2004 - Police enter partnership at new HQ
Cheshire Constabulary’s new headquarters opened in Winsford.
Under a Government scheme the HQ was to be managed by a private sector company. The new building combined the control rooms from around the county, delivering an improved service for both emergency and non–emergency callers.
2005 - Taking Control
A major reorganisation of the Constabulary introduced a new policing model where the six policing divisions merged into three areas, Northern, Eastern and Western.
Neighbourhood policing spear-headed the Constabulary’s policing approach, giving local police officers accountability.
2005 - The G8 Summit took place at Gleneagles, Scotland, from July 6th – 8th. Many of the world’s most influential leaders attended to discuss world issues. Cheshire police officers helped to police the event and control protestors.
2005 - Terrorist bombs brought London to a standstill on July 7th, with 52 people killed and more than 700 injured by the blasts.
2006 - Centralised Custody
Three custom-built ultra-modern custody suites were opened in Runcorn, Chester and Middlewich.
2007 - On Thursday, January 18th, severe gales hit the UK. In Cheshire, the extreme weather prompted the declaration of the first county-wide major incident involving all emergency services. By the time the winds had calmed, two people in the Force area had lost their lives.
2008 to 2014 - David Whatton
2008 - A new way of working was introduced – which asked officers and staff to concentrate on four "Transforming Policing" principles:
We do what matters to the victim
We do what matters to the community
We act fairly with the offender to prevent re-offending
Whatever we do must be in the public interest.

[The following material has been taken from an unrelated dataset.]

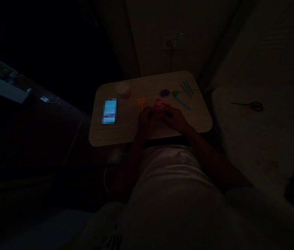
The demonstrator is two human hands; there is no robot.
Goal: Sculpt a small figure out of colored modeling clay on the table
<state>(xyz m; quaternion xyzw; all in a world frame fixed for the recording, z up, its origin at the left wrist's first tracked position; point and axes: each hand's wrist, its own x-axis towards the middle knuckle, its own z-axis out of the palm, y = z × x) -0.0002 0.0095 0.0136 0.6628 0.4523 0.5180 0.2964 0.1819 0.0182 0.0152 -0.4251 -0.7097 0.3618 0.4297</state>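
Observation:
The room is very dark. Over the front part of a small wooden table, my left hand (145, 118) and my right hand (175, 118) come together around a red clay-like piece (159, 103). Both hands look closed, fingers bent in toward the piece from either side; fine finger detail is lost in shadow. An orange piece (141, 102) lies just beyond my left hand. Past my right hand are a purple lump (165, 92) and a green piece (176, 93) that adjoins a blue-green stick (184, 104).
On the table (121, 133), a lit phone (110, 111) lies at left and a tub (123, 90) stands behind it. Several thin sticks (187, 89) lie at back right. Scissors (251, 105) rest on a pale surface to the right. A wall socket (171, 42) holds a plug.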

2009 - Loan shark Paul Nicholson received an indefinite sentence after being found guilty of illegal money lending and terrorising his victims who could not repay. The constabulary later seized £1million worth of his ill-gotten gains, the largest proceeds of crime recovery by the Force.
2010 - The Bridge family criminal gang terrified their victims in aggravated burglaries and robberies across Cheshire and the North West. They were caught and jailed after a major undercover operation. Their reign of terror netted them more than £1.7million worth of stolen goods and cash.
2011 - The Constabulary’s Dedicated Rape unit was introduced, improving the professionalism of investigations and the support given to survivors of sexual offences.
2012 - Cheshire’s first Police and Crime Commissioner John Dwyer was appointed replacing the previous Police authority.
2012 - The murder of Warrington teenager Shafilea Ahmed in 2003 became one of Cheshire’s most complex investigations. The case achieved national prominence due to the allegation of ‘honour killing’. It came to a successful conclusion after nine years with Shafilea’s parents being found guilty of murdering their child on 3 August 2012 and sentenced to life imprisonment with a minimum term of 25 years.
2012 - The Force entered into a ground-breaking partnership with Northamptonshire Police creating the Multi-Force Shared Service which shared many of the 'back-office' services.
2010 - 2012 - Janet McCormick was appointed Assistant Chief Constable, and was soon joined by Assistant Chief Constable Ruth Purdie and Deputy Chief Constable Helen King, meaning that Cheshire was the first Constabulary in the UK to have a majority of female Chief Officers.